-- EXERCISE --
Transcribe word for word the lines below from the line with "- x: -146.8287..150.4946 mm" through the line with "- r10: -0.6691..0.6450", ends included.

-- DATA EXTRACT --
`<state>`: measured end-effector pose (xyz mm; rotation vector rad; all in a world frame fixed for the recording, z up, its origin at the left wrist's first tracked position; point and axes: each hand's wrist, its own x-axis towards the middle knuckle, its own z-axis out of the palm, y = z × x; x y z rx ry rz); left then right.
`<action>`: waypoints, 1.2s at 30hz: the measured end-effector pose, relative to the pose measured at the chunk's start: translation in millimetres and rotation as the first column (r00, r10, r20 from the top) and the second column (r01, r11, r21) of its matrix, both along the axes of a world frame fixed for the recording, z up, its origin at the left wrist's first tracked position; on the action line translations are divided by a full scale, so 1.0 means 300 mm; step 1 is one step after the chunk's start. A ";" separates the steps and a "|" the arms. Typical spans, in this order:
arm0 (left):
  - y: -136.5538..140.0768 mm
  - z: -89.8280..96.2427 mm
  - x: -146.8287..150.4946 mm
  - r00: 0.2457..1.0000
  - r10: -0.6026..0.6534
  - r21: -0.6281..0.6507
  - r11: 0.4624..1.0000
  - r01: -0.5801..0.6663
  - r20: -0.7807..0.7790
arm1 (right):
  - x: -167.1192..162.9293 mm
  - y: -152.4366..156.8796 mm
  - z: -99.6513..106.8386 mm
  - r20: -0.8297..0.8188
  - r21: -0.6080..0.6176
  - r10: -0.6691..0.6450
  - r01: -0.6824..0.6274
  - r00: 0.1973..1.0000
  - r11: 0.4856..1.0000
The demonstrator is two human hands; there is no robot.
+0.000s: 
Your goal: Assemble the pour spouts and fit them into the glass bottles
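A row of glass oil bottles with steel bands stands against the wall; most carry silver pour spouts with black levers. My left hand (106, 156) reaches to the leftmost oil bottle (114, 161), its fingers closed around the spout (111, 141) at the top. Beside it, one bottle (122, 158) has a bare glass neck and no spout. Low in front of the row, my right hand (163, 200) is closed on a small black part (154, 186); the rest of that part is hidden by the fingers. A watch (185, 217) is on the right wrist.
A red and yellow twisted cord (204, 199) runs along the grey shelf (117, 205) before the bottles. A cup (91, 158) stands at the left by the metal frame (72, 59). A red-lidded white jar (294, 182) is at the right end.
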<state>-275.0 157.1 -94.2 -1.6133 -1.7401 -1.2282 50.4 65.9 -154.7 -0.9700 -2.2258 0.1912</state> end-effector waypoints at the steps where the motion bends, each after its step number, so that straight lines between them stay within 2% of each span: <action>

-- FINAL ANSWER --
  - x: -146.8287..150.4946 mm
  - r00: 0.2457..1.0000
  - r10: -0.6026..0.6534
  - r21: -0.6281..0.6507
  - r11: 0.4624..1.0000
  - r01: -0.5801..0.6663
  - r20: -0.7807..0.7790
arm1 (right):
  - x: -167.1192..162.9293 mm
  - y: -152.4366..156.8796 mm
  - z: -99.6513..106.8386 mm
  - r20: -0.8297..0.8188
  - r21: -0.6080..0.6176
  - r10: -0.6691..0.6450

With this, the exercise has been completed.